▶ Task description
Make an exact copy of the whole listing, but leave its pictures out.

(Given data)

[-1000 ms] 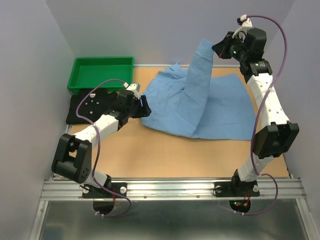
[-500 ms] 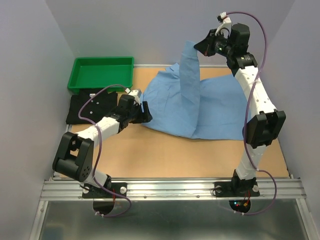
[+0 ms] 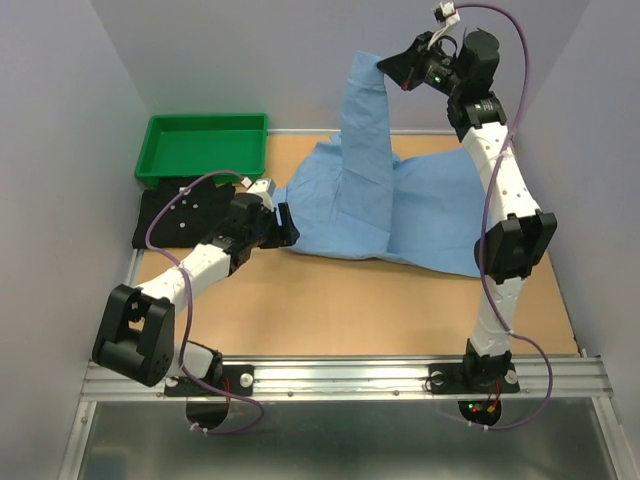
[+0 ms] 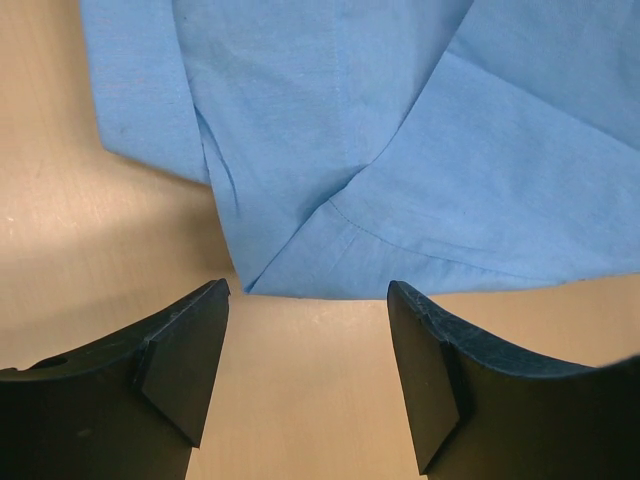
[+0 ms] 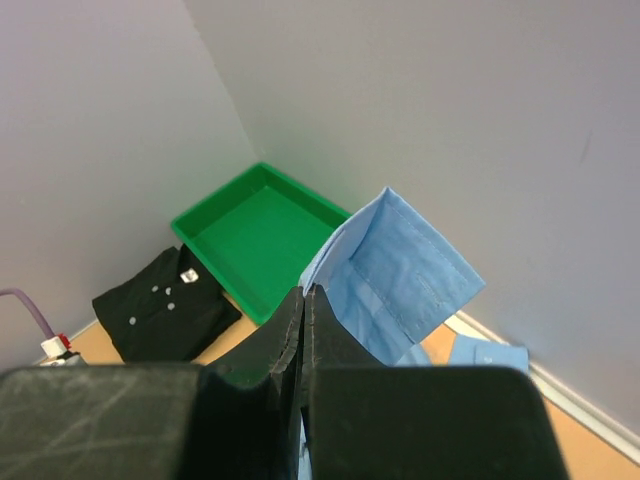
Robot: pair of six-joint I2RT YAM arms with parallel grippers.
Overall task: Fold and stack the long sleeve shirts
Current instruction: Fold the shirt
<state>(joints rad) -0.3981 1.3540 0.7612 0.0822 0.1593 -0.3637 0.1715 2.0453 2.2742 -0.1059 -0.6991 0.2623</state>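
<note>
The light blue shirt [image 3: 420, 205] lies spread on the back half of the table. My right gripper [image 3: 385, 66] is shut on the cuff of its sleeve [image 5: 400, 270] and holds it high above the table, the sleeve [image 3: 362, 140] hanging down in a long strip. My left gripper [image 3: 290, 225] is open and empty, low over the table just in front of the shirt's left hem corner [image 4: 300, 270]. The black shirt [image 3: 180, 215] lies folded at the left, and shows in the right wrist view [image 5: 165, 310].
A green plastic tray [image 3: 205, 145] stands at the back left, behind the black shirt, and also shows in the right wrist view [image 5: 255, 235]. Grey walls close in the back and both sides. Bare wood runs along the table's front [image 3: 350, 300].
My right gripper has carried the sleeve cuff up and to the left. My left arm has reached a little farther right, toward the shirt's hem.
</note>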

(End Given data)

▶ Exercise answer
[-1000 ms] 
[-500 ms] 
[+0 ms] 
[+0 ms] 
[+0 ms] 
Robot: pair of six-joint I2RT YAM arms with parallel grippers.
Overall task: Fold and stack the long sleeve shirts
Current instruction: Fold the shirt
<state>(joints rad) -0.3981 1.3540 0.7612 0.0822 0.1593 -0.3637 0.1715 2.0453 2.2742 -0.1059 -0.6991 0.2623</state>
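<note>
The light blue shirt [image 3: 420, 205] lies spread on the back half of the table. My right gripper [image 3: 385, 66] is shut on the cuff of its sleeve [image 5: 400, 270] and holds it high above the table, the sleeve [image 3: 362, 140] hanging down in a long strip. My left gripper [image 3: 290, 225] is open and empty, low over the table just in front of the shirt's left hem corner [image 4: 300, 270]. The black shirt [image 3: 180, 215] lies folded at the left, and shows in the right wrist view [image 5: 165, 310].
A green plastic tray [image 3: 205, 145] stands at the back left, behind the black shirt, and also shows in the right wrist view [image 5: 255, 235]. Grey walls close in the back and both sides. Bare wood runs along the table's front [image 3: 350, 300].
My right gripper has carried the sleeve cuff up and to the left. My left arm has reached a little farther right, toward the shirt's hem.
</note>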

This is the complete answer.